One of the earliest attempts to attack the problem of creating and maintaining a network-shared local software repository was the NIST depot scheme [1]. The depot conventions were widely perceived as too complex for smaller facilities run by non- professional administrators, leading to simplified derivatives such as depot-lite [2] and GNU Stow [3]. Colyer, et al. of the Andrew project at CMU offered extensions to the original NIST scheme, including the notion of a software ``collection'' [4, 5]. Abbey and colleagues at the Advanced Research Laboratory at the University of Texas, Austin (ARL:UT), created a set of perl scripts, opt_depot, which facilitated use of the depot conventions [6, 7]. Other software management schemes that have been developed include STORE [8], the Application Software Installation Server (ASIS) [9], and the /packages scheme employed at Los Alamos National Laboratory (web-based documents for which have been withdrawn from public access). Most of these publically-available systems were developed on UNIX platforms, and attempted to support the sharing of installed software over multiple systems via filesystem-sharing schemes such as network file system (NFS), where clients might be using hardware and OS software different from that of the server. It is difficult to objectively measure the relative costs and benefits of these different approaches; however, STORE and ASIS are much more complex than depot, and none of these systems has been taken up widely outside of its original site of invention.

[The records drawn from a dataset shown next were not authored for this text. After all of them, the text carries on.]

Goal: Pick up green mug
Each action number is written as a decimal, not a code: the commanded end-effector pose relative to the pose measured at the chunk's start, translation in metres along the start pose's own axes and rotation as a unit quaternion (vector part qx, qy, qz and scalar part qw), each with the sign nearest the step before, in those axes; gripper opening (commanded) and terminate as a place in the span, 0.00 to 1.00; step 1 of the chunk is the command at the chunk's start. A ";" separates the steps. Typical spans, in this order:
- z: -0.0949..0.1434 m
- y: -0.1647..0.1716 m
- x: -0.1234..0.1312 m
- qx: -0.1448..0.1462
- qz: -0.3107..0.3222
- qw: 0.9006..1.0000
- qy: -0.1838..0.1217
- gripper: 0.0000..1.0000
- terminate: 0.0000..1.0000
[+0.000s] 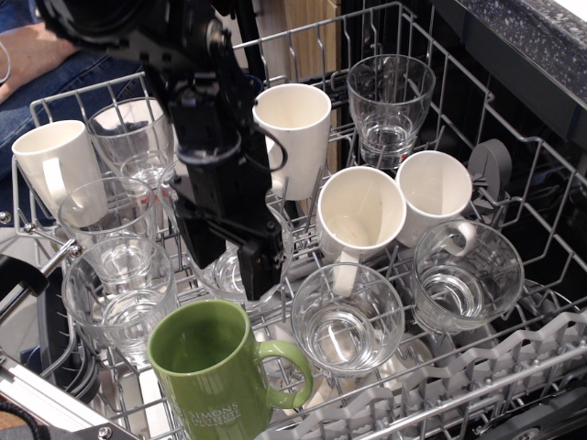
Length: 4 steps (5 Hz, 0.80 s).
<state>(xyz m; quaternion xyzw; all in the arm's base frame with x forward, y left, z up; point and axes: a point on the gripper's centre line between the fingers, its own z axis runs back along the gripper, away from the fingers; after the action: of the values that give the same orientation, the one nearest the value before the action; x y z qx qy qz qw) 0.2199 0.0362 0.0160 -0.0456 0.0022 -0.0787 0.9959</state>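
The green mug (pixel 215 371) stands upright at the front of the dishwasher rack (pixel 514 160), its loop handle pointing right and pale lettering low on its side. My black gripper (pixel 227 258) hangs just above and behind the mug's rim, over a clear glass. Its two fingers point down with a gap between them and hold nothing. The arm comes in from the upper left and hides the dark navy mug behind it.
Several clear glasses (pixel 348 325) and white mugs (pixel 359 215) fill the rack around the green mug. A glass (pixel 119 302) stands right at the mug's left. A person's arm (pixel 27 46) rests at the top left.
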 end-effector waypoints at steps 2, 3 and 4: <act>-0.033 -0.001 -0.011 0.010 -0.011 1.000 -0.009 1.00 0.00; -0.049 -0.005 -0.013 0.028 -0.017 0.999 -0.006 1.00 0.00; -0.058 -0.005 -0.025 0.028 -0.028 0.999 -0.014 1.00 0.00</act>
<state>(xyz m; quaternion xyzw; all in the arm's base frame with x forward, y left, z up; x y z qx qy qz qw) 0.1877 0.0259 -0.0476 -0.0197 -0.0068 -0.1048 0.9943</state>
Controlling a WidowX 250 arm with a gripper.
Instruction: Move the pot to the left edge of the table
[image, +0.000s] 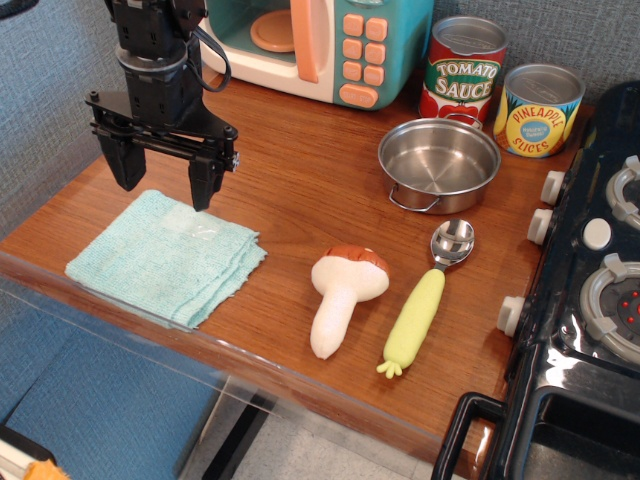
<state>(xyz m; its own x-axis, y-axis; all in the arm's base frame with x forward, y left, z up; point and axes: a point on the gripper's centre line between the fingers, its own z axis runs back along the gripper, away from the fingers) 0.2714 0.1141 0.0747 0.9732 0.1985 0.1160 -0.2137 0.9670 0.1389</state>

Commercially-derived systems exist as well. Sun introduced a software management system (pkgadd, pkgrm, pkginfo, ...) as part of its Solaris 2 operating system, using it to install Solaris itself. Functional components that can be installed independently of other components are carved off into their own named ``packages,'' and a list is maintained of where a package's files are installed. Major Linux vendors have all developed software packaging methods with similar intent. These include: Redhat's RPM Package Manager (RPM) [10], which is also used by the French-based MandrakeSoft [11]; Ximian's Red Carpet [12] (and Redhat's equivalent, up2date client); and Debian's Package Management System [13]. Suse's YaST interface appears to be more concerned with OS installation than ongoing local software installation. Caldera International's Volution [14] product is claimed to manage software and other resources over a network of (multi-vendor) Linux hosts. Of these systems, RPM is likely the most widely used, due to Redhat's substantial share of the Linux market as well as to RPM being available as open source for multiple hardware platforms using different UNIX variants. Numerous open source software applications are distributed as RPM packages. With the exception of Volution, these systems are concerned with management of software on a single host.

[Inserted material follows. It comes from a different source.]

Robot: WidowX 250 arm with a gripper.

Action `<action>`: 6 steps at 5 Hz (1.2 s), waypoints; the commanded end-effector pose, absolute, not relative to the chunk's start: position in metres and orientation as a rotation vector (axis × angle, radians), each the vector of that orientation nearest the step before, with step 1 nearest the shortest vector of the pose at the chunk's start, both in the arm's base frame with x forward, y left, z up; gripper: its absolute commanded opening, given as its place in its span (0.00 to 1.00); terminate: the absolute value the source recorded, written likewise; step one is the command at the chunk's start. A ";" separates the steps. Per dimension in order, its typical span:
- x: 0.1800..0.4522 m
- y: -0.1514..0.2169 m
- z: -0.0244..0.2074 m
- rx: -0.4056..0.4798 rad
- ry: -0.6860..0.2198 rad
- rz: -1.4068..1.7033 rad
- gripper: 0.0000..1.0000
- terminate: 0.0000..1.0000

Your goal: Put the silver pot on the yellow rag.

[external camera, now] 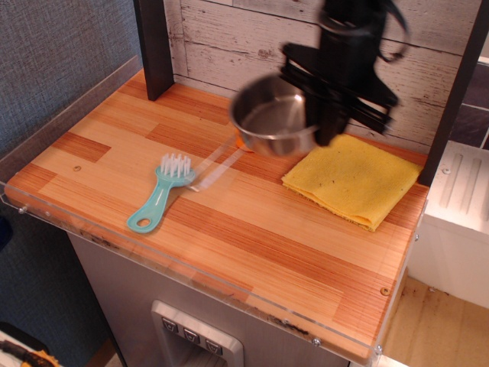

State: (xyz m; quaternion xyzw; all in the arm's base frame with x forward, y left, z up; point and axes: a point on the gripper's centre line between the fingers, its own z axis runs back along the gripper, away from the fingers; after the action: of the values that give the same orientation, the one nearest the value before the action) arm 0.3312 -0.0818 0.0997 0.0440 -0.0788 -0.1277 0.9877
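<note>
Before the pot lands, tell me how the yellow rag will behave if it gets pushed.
The yellow rag looks like soft folded cloth, so it would probably bunch or slide on the smooth wooden counter. Its layered edge suggests it might unfold if dragged.

A teal brush (159, 196) with white bristles lay left of centre on the striped wooden tabletop (252, 229), its handle pointing toward the lower left of the frame. A whitewashed plank wall (229, 42) ran along the back at the top, with a dark upright post (153, 46) at the upper left and another dark post (454, 95) at the right edge. A clear plastic lip (191, 279) edged the front of the tabletop, above a grey panel (191, 332) with buttons at the bottom of the frame.
</note>
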 end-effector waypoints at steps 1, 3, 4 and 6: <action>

Finally, some software applications are bundled with their own installation systems; an example is the XPInstall system employed by the Mozilla web client.

How RPM Works

RPM packages exist in two forms: binary-type packages contain executable code for a specific hardware/OS combination, whereas source-type packages contain the original source code used to generate the executable binary files. The RPM binary package format is well-defined and consists of four sections: the lead (a largely abandoned file structure now used to identify the package), signature (the PGP and MD5 data used to validate/authenticate a package), header (tag-demarcated information about the package), and archive (the files constituting the package, compressed with GNU gzip). For a binary-type RPM package file, the RPM command rpm -i does the following: it checks for the presence of any other required packages (dependency checking) and for potential conflicts (the overwriting of existing files, or the installation of the current or older versions of already-installed packages); it performs any required pre-installation commands; it installs the files associated with the current package, attempting to preserve local modifications made to configuration files; it performs any required post-installation commands; and, it logs all of the file locations and other package information into the RPM database, which is based on Berkeley DB [15].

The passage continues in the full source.